### Activity
Find "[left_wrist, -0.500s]" in the material below, then write out that line and every line after it exactly, ending with the last one; skip the pictures.

### Data excerpts
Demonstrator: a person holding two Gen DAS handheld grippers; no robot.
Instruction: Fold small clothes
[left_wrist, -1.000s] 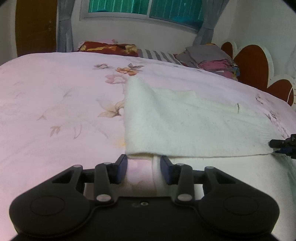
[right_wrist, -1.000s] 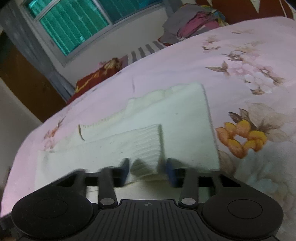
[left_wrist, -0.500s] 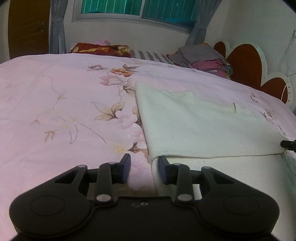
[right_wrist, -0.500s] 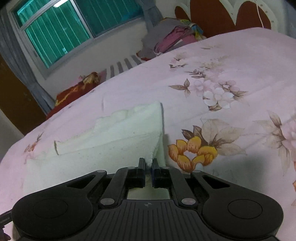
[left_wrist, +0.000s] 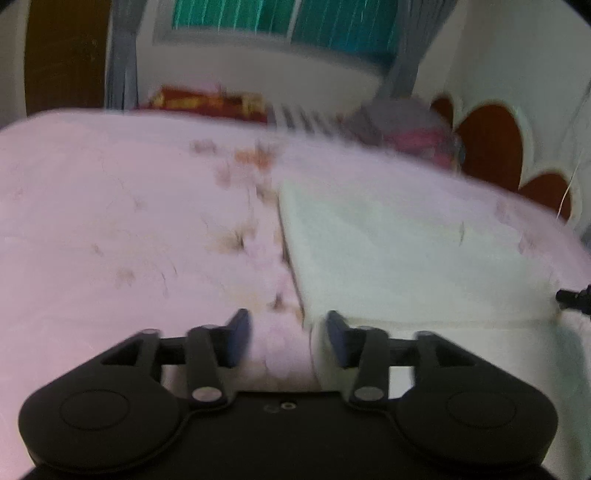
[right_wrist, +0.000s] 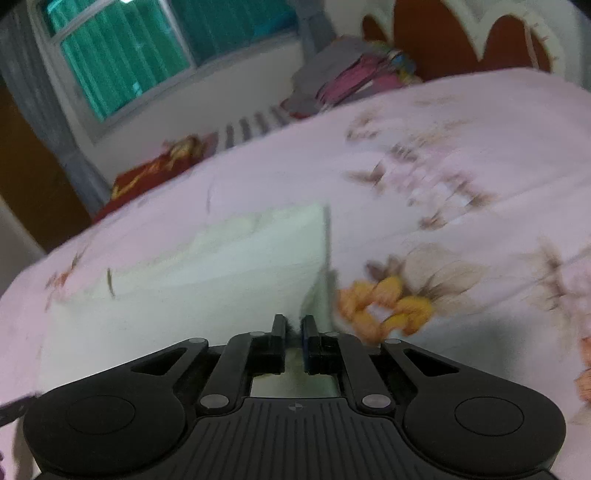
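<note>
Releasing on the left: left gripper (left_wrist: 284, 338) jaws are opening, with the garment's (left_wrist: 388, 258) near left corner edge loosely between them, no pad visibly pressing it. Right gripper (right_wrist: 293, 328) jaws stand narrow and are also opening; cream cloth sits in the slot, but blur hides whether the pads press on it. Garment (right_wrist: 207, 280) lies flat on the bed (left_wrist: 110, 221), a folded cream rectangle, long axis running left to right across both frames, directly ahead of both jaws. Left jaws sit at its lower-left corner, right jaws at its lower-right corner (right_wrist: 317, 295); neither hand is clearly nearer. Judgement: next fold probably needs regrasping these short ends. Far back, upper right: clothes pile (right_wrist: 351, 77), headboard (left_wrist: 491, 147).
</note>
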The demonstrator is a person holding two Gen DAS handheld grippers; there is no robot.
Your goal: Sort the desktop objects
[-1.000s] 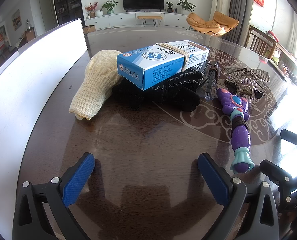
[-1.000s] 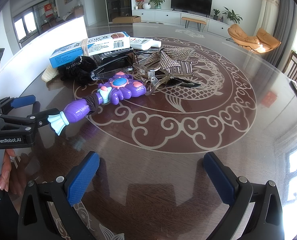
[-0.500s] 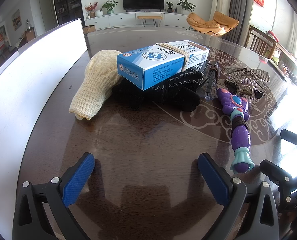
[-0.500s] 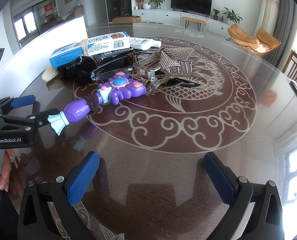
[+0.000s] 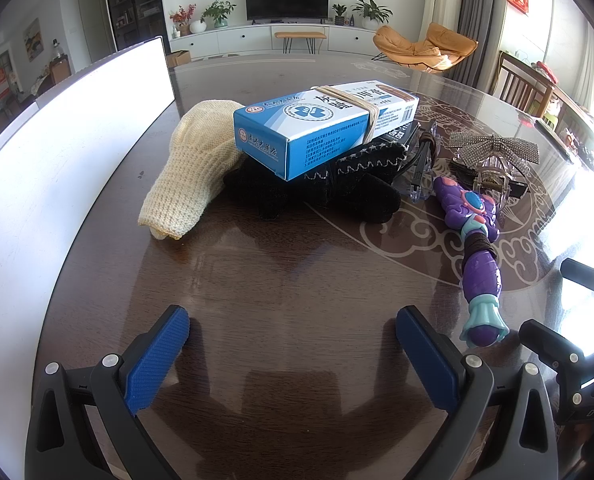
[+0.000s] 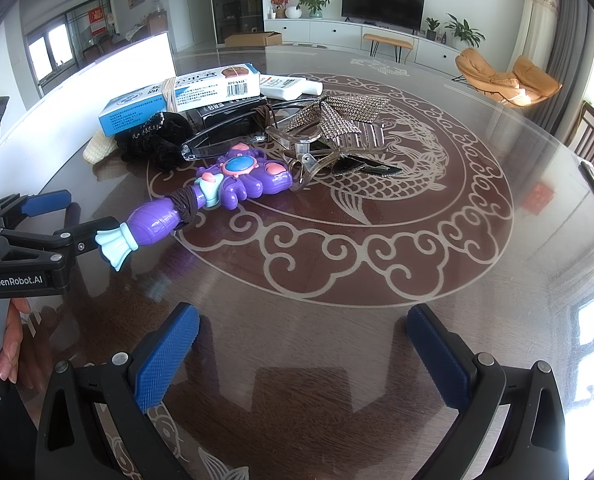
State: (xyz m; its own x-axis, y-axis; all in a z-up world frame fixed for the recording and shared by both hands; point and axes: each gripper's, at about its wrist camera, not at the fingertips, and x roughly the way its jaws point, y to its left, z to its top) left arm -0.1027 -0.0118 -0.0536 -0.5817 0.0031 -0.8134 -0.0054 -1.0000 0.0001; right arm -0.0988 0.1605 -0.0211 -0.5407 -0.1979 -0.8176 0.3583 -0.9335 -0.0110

### Exercise answer
[left_wrist, -0.500s] 
[right_wrist, -0.500s] 
[left_wrist, +0.000s] 
[right_wrist, +0.000s] 
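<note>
Releasing on the left: left gripper (left_wrist: 284, 338) jaws are opening, with the garment's (left_wrist: 388, 258) near left corner edge loosely between them, no pad visibly pressing it. Right gripper (right_wrist: 293, 328) jaws stand narrow and are also opening; cream cloth sits in the slot, but blur hides whether the pads press on it. Garment (right_wrist: 207, 280) lies flat on the bed (left_wrist: 110, 221), a folded cream rectangle, long axis running left to right across both frames, directly ahead of both jaws. Left jaws sit at its lower-left corner, right jaws at its lower-right corner (right_wrist: 317, 295); neither hand is clearly nearer. Judgement: next fold probably needs regrasping these short ends. Far back, upper right: clothes pile (right_wrist: 351, 77), headboard (left_wrist: 491, 147).
</note>
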The demonstrator is a person holding two Gen DAS handheld grippers; there is no robot.
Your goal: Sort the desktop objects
[-1.000s] 
[-1.000s] 
[-0.500s] 
[-0.500s] 
[+0.000s] 
[+0.000s] 
State: (xyz m; its own x-axis, y-axis; all in a z-up world frame fixed for the recording and shared by both hands; point and axes: each gripper's, at about its wrist camera, not at the fingertips, and x roughly the way its jaws point, y to its left, z to its top) left arm -0.1027 -0.0118 -0.0536 -0.5817 0.0031 -0.8134 -0.0054 -1.0000 0.0001; right arm -0.0988 0.1605 -0.0211 -0.5407 -0.1979 -0.8176 0.3583 -0.9335 -0.0110

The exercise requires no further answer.